Nicks would just rather listen to music anyway. Harry Styles’s Fine Line is a recent favorite, and she loves the new Haim record “to death.” She sings every night, and says dancing around the house to “Show Them the Way” is her “favorite exercise” right now. Nicks takes days to curate cassette mixtapes filled with her favorite songs she hears across the radio, name-checking everyone from Halsey to “the 1978” (sic) as current favorites. “I’ll listen to Ariana Grande and Miley Cyrus, then mix generations and put in someone like Mariah Carey,” she elaborates. “Then I’ll throw Harry Styles right into the middle with ‘Watermelon Sugar!’”

Nicks has all but adopted Styles, who knows a thing or two about transitioning from supergroup to solo career. The former One Direction member first met his idol in London at a Fleetwood Mac show that happened to fall on her birthday. Styles piped her name onto a carrot cake and hand-delivered it to Nicks backstage, kicking off an unexpected May December friendship that now seems preordained.

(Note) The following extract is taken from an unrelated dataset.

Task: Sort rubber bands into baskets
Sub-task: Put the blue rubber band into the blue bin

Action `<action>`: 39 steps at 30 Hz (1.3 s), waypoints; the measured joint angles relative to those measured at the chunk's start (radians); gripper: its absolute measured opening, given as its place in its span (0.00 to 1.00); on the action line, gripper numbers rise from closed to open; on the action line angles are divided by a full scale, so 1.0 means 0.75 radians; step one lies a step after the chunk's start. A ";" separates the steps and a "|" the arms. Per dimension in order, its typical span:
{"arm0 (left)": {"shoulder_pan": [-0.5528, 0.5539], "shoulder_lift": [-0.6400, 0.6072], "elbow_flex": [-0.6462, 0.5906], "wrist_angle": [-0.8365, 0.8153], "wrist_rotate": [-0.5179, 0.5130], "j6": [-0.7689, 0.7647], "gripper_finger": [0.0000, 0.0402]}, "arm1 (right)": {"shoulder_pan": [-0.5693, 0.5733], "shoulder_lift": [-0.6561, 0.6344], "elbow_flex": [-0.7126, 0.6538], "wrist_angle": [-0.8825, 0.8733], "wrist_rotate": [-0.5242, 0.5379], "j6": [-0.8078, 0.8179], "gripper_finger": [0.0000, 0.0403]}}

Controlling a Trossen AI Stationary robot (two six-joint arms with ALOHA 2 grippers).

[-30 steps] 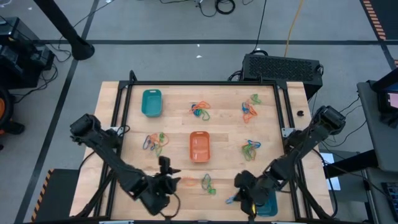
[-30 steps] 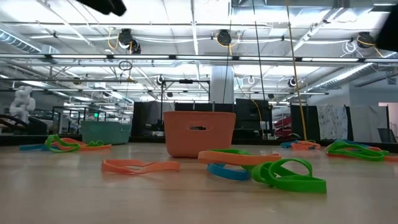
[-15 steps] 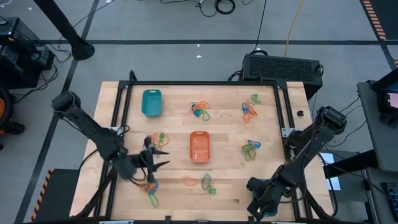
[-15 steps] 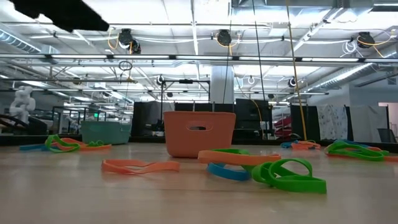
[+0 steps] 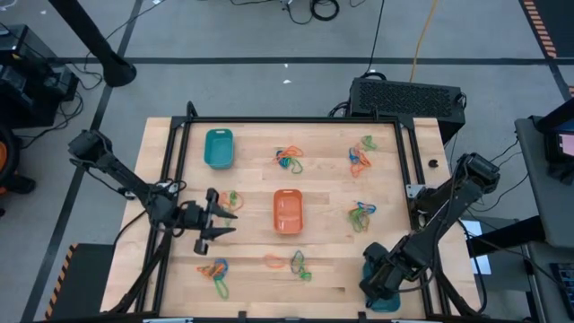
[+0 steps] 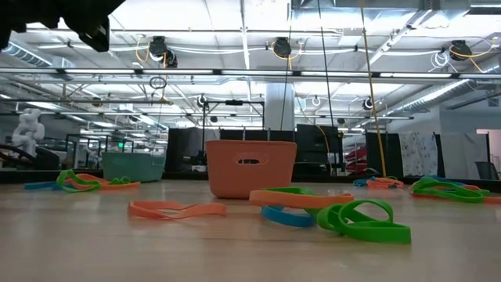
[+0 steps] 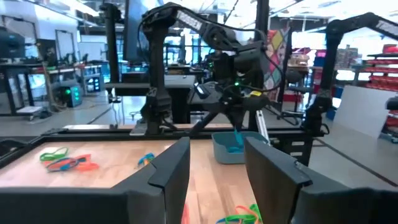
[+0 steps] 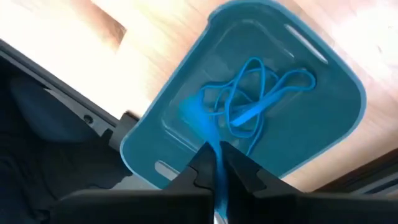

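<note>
Right wrist view: right gripper pinches blue rubber band directly above teal basket; left gripper spread, empty.

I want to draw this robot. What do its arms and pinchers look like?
Draw two thin black arms made of straight tubes with chunky round joints, standing on black frames at the table's edges. Each ends in an end effector with two flat dark fingers: the left end effector looks like a spiky fork from above, and the right end effector has blocky, angular fingers. No stickers or markings show.
</note>
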 joint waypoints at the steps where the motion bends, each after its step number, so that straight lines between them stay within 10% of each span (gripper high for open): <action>1: 0.000 0.000 0.000 0.000 -0.001 0.000 0.39 | -0.011 0.000 0.000 -0.006 -0.003 0.010 0.04; 23: 0.000 0.000 0.000 -0.005 -0.033 -0.036 0.39 | -0.269 0.001 0.000 -0.105 -0.073 -0.331 0.26; 39: 0.000 0.000 0.001 -0.012 -0.038 -0.035 0.39 | -0.852 0.001 0.000 0.340 0.118 -1.071 0.26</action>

“Stevie means so much more to people than their favorite song, or a concert they went to once,” shares Styles, whom Nicks personally selected to induct her at last year’s Rock Hall ceremony. “Her strength, fearlessness, and openness to feeling is something that leaves you feeling lucky to be on the planet at the same time as her. She inspires you to be bolder, in work, life, and love.”

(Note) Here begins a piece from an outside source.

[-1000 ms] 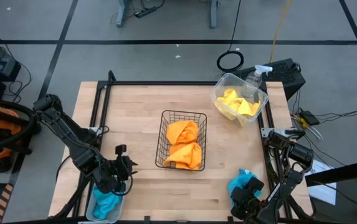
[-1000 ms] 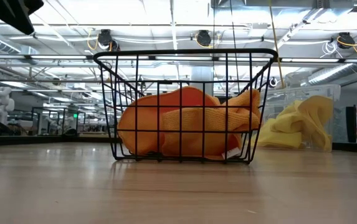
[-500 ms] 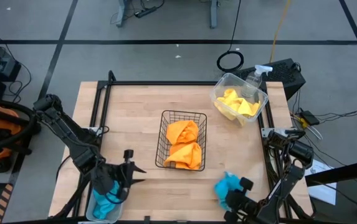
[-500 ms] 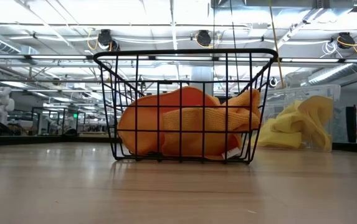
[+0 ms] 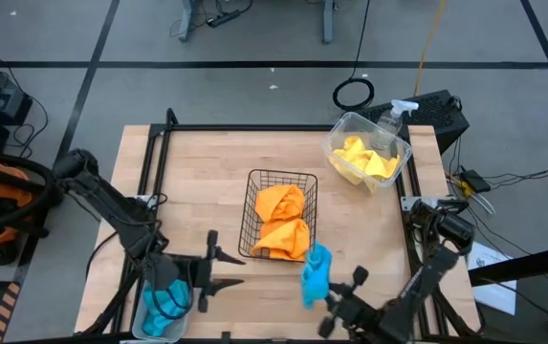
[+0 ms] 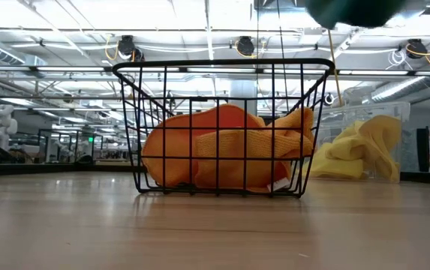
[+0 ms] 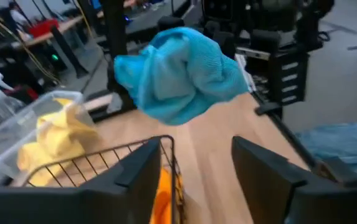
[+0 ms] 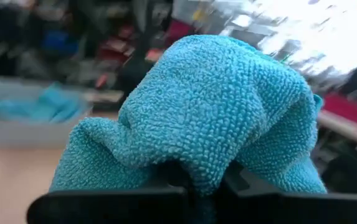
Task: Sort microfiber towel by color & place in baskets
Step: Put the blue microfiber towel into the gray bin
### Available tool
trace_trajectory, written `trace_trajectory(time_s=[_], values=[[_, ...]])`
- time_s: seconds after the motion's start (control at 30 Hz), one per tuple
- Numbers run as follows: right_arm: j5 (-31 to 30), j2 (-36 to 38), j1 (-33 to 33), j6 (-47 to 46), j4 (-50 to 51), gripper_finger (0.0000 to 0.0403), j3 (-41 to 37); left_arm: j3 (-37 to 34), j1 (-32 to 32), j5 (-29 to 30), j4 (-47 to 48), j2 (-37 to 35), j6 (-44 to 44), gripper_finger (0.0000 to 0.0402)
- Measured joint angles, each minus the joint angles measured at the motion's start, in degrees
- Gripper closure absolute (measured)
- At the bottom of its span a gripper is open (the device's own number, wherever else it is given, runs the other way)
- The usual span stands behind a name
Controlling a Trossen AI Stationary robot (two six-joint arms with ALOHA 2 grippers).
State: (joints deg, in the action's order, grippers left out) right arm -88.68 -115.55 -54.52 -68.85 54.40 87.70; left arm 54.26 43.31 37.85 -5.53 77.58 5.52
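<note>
While the right gripper [image 5: 326,298] grips a teal towel [image 5: 315,274] clear of the table near the front edge, the left gripper [image 5: 226,270] waits spread wide, likely for a handover. Tray [image 5: 149,330] at front left holds the other teal towel [image 5: 164,304]. Orange towels [image 5: 283,222] fill the wire basket [image 5: 278,178]; yellow towels [image 5: 364,160] sit in the far tub [image 5: 339,134].

The room was bright and evenly lit by long ceiling light strips [image 6: 199,30], which glared white across the top of the low view. Shadows on the wooden tabletop [image 5: 207,182] were faint and soft. In the low view a dark, blurred shape [image 6: 353,11] hung out of focus at the top edge. In the right wrist view the teal towel [image 8: 209,118] was sharp while the background behind it was smeared. The left wrist view was soft throughout, its fingers [image 7: 134,174] blurred.
</note>
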Motion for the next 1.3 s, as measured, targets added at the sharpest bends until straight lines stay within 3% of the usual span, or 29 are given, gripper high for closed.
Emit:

Nicks can’t wait to perform with Styles again when this is all through. She wants to sing “Show Them the Way” in front of a crowd who’ll hopefully glean some strength from her vulnerability. “There’s a lyric from Mick Jagger that goes, ‘I have my freedom but I don’t have much time,’ and I’ve been saying that to people over the past two or three years,” Nicks says. “I know everybody just thinks I’m the Energizer Bunny, but I’ll be 80 in eight years.”

The state of the world has made music’s most romantic optimist question whether she’ll ever get to twirl across a stage again. “I wanna order this pretty little necklace and I told my assistant, ‘It could go with my stage jewelry…if I ever go onstage again.’ And I’m saying that all the time,” she groans. “Or how something would be perfect for my stage outfit…if we ever travel again.”

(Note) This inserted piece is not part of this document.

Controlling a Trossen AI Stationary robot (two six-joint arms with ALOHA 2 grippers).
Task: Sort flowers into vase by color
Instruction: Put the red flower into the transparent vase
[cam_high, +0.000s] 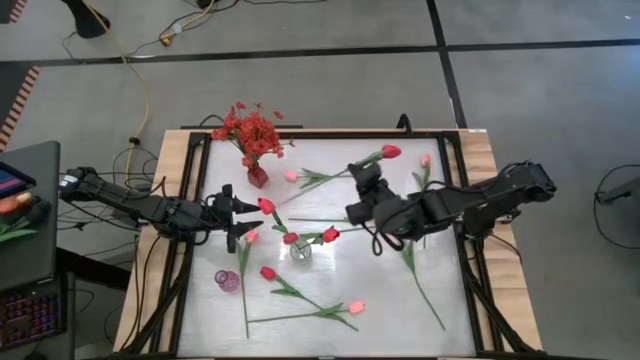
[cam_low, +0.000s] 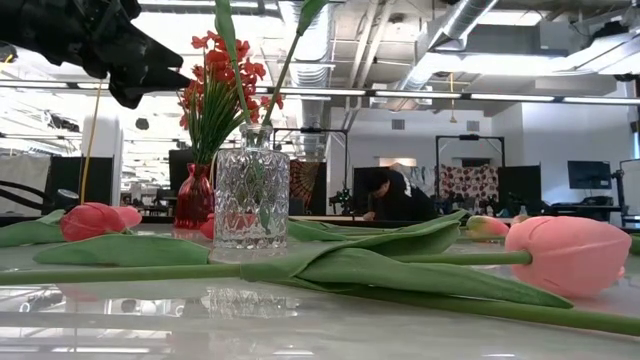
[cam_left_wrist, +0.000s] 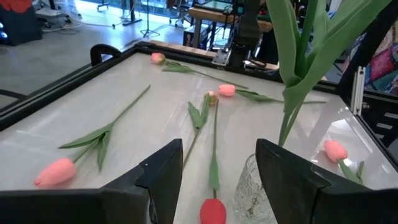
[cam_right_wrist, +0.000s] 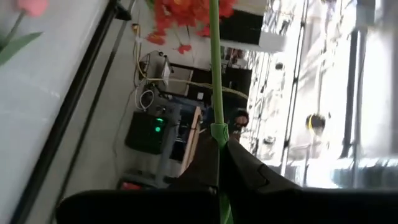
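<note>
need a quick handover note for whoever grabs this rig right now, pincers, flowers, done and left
Left pincer: open, empty, hovering just left of the clear cut-glass vase.
Right pincer: shut on a thin green flower stem, raised above mid-table.
Done: bushy red blossom spray stands in the small red vase; the clear vase holds some stems.
Left: red tulip buds and pink tulip buds lie scattered on the white tabletop; small purple vase looks empty.
</note>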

Nicks has been taking the pandemic seriously. Her biggest fear is what contracting the virus could do to her overall health but particularly her singing voice. She battled a case of Epstein-Barr virus in pre-lockdown 2020 and was hospitalized with double pneumonia the year before. “I really feel if the country doesn’t come together, we are never going to get rid of this,” she goes on. Nicks has also been posting on Instagram more frequently in recent months, urging her fans to stay inside and wear a mask. “Unlike other people who are continually having rallies and saying it’s fine to go indoors now without masks, we—the music community—give a you-know-what about the future of our industry and would never put anybody in danger.”

In the meantime, she’s hard at work on a multimedia project based on the character of Rhiannon, the “old Welsh witch” who inspired one of Nicks’s most indelible hits. She also wants to turn more of her poetry into music and, eventually, a new solo record. Fleetwood Mac isn’t recording new music anytime soon, but you can count on baby boomers and Gen Z to show up in equal measure for their next tour (whenever that is).

“There’s so many layers to each moment in life,” she says toward the end of our conversation. “I always climb into the next layer of my stories and have to pull it back when I see somebody on the side of the stage waving their hands yelling, ‘No! No! Stop!’” Nicks laughs.